> [About this exercise] Lines containing the word "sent" are to be copied from the data below.

- - - - - - -

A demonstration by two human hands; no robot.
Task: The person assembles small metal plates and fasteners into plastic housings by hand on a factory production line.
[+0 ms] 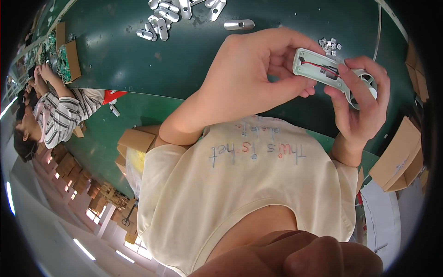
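Observation:
A pale green handheld fan housing [315,66] is held up over the dark green table, its open side facing me. Inside the narrow handle run red and dark wires beside a small black part [329,71]. At its right end is a round, spoked fan head [366,84], partly covered by fingers. My left hand [256,69] is closed around the handle's left end, thumb below and fingers partly hidden behind. My right hand [367,99] grips the fan-head end, its index finger lying across the open side near the wires and its thumb at the lower edge.
Several oblong silver covers [168,15] lie at the table's far side, with a single silver cover [239,24] apart. Small silver pieces [330,46] sit behind the housing. Cardboard boxes [398,157] stand at right. Another person [69,108] works at left beside a box of green parts [69,60].

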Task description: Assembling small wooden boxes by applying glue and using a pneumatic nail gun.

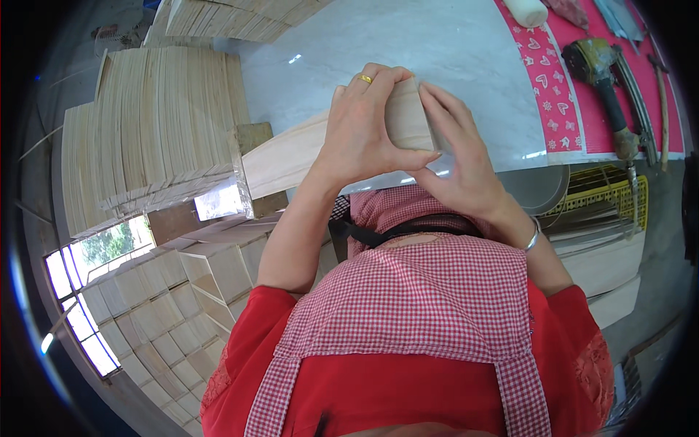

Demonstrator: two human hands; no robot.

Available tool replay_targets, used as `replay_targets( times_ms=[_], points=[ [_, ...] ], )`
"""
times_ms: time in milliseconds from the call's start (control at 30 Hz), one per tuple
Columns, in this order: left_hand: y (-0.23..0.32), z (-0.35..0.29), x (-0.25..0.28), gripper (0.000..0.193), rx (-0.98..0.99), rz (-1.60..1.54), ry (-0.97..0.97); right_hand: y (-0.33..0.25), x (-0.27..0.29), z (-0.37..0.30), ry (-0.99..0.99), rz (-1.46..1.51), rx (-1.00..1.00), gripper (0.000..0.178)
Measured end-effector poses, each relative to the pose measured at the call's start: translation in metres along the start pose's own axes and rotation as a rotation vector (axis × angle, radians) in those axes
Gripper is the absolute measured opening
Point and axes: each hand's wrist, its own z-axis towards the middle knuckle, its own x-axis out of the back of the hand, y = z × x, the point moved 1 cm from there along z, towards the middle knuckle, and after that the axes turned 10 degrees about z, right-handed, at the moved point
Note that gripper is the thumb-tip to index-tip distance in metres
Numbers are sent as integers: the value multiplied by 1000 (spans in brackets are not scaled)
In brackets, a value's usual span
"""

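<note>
Pale wooden boards (287, 154) lie lengthwise on the grey-white table near its front edge. My left hand (357, 127), with a gold ring, is closed over their right part, thumb along the near edge and fingers over the far edge. At the right end, my right hand (464, 151) grips a thin end piece, fingers on the far side and thumb on the near side. Whether the boards are loose or joined as a box I cannot tell. Their left end meets a wooden block (255, 136) partly wrapped in clear tape.
Stacks of thin wooden boards (164, 120) stand left, with more boards (226, 18) behind. A nail gun (601, 76) and a hammer (661, 102) lie on the pink cover at right. A white bottle (526, 12) lies far right. Wooden boxes (167, 306) are piled lower left; a yellow crate (601, 191) sits lower right.
</note>
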Motion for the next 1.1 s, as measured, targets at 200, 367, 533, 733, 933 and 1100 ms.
replay_targets(
  times_ms=[200, 367, 533, 733, 933, 1100],
  points=[
    [5, 0, 1, 85, 53, 31, -14, -26, 34, -27, -158, 79, -110, 68],
    [2, -6, -4, 83, 66, 15, 74, -10, 151, -16, 125, -703, -66, 46],
    [2, -6, -7, 82, 46, 24, 74, 35, 260, -15, 77, -1332, -257, 57],
    [-1, -9, -12, 82, 38, 32, 99, 54, 269, 13, -44, -1161, -196, 60],
    [-5, -10, -14, 84, 45, 25, 108, -10, 233, 76, -145, -1220, -698, 42],
    [-5, -10, -15, 85, 7, 93, 92, -86, 185, 79, -207, -912, -856, 27]
  ],
)
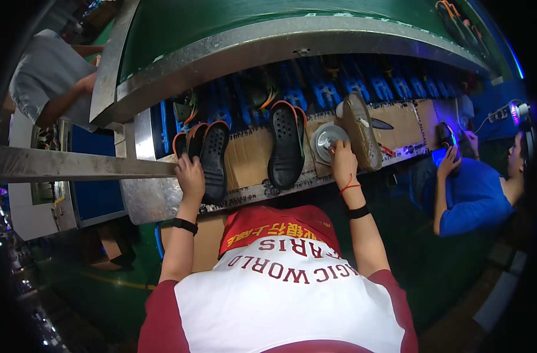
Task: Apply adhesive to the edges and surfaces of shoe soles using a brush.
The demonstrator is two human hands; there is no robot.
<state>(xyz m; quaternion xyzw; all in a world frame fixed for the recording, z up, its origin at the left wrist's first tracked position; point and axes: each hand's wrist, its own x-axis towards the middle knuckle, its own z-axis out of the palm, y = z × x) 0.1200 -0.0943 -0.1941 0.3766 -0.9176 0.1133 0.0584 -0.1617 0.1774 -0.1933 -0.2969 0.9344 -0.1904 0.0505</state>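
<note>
My left hand (190,177) is at the left end of the bench, its fingers closed on the near end of a black shoe part with orange edging (196,139). Right beside it lies a black shoe sole (214,157) dotted with small holes. Another perforated black sole (286,146) lies between my hands, an orange and green rim showing along its side. My right hand (343,163) is pinched at the edge of a round white dish (324,139); anything between the fingertips is too small to make out. A worn beige, sole-shaped piece (363,132) stands right of the dish.
Cardboard (245,160) covers the bench. Behind it runs a row of blue racks (324,88), under a metal-edged green conveyor (280,41). A metal bar (86,167) crosses at left. A dark blade-like piece (381,124) lies at right. Co-workers sit right (477,197) and stand left (54,79).
</note>
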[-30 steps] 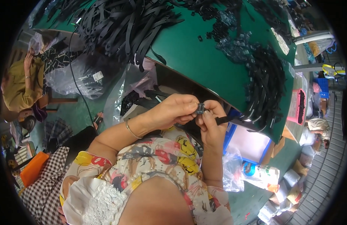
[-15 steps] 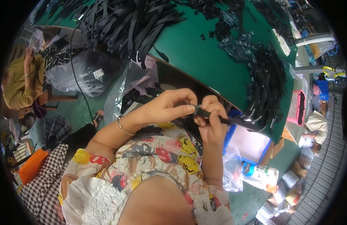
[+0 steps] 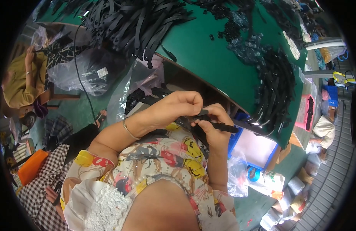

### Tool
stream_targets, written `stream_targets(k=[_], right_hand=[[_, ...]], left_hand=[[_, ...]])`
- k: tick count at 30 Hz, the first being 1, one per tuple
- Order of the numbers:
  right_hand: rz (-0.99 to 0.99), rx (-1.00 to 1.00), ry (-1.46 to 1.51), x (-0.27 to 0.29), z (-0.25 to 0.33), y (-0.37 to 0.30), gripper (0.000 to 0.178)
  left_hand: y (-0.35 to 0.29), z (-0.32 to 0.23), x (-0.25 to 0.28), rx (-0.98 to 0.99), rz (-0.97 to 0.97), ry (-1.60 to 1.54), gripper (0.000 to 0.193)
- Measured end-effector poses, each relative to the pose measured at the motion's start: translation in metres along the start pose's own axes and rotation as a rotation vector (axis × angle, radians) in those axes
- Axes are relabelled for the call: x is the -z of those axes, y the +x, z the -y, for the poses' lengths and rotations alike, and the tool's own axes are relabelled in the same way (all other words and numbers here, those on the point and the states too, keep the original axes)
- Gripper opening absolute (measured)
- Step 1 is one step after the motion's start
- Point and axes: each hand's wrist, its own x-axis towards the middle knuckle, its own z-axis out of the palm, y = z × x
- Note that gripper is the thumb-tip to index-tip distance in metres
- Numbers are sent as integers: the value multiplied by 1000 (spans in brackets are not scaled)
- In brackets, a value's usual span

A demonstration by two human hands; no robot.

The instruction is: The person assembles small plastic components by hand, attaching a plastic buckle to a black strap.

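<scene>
In front of my chest both hands work on a black webbing strap (image 3: 224, 127). My left hand (image 3: 172, 109), a bangle at its wrist, pinches the strap near one end, thumb against curled index finger. My right hand (image 3: 217, 133) has its fingers closed round the strap just beside the left one. A short flat piece of the strap stands up between the fingertips, and another length sticks out past my right hand. Whether a buckle sits on the strap between the fingers is hidden.
A large heap of black straps (image 3: 128, 27) lies on the green table (image 3: 205, 50). Small black plastic pieces (image 3: 239, 42) and a second strap bundle (image 3: 278, 84) lie farther right. Beneath the table edge stands a blue-rimmed tray (image 3: 255, 148). Another person (image 3: 24, 81) sits at left.
My fingers have shifted on the strap; a short flat piece of it now rises between them. My right hand has turned slightly, and the strap's protruding length lies more level.
</scene>
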Motion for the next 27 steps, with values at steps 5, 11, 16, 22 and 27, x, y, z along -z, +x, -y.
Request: stream_targets(k=[5,11,16,22,27], right_hand=[[-105,-75,576,-15,4,0,25],[-90,-53,291,-12,5,5,24],[-62,153,-280,-5,11,10,18],[-48,-336,-126,5,18,1,16],[19,-286,-17,2,28,3,19]], left_hand=[[-2,7,2,-17,64,-236,14],[-3,1,2,69,-24,-12,17],[-4,1,7,57,-26,175,20],[1,-2,9,-440,-22,994,27],[-3,-5,3,-357,49,1035,32]])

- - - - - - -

> [Written solution]
Numbers are sent as integers: the value multiplied by 1000 (spans in brackets are not scaled)
- Numbers are sent as integers: the value multiplied by 1000 (spans in brackets are not scaled)

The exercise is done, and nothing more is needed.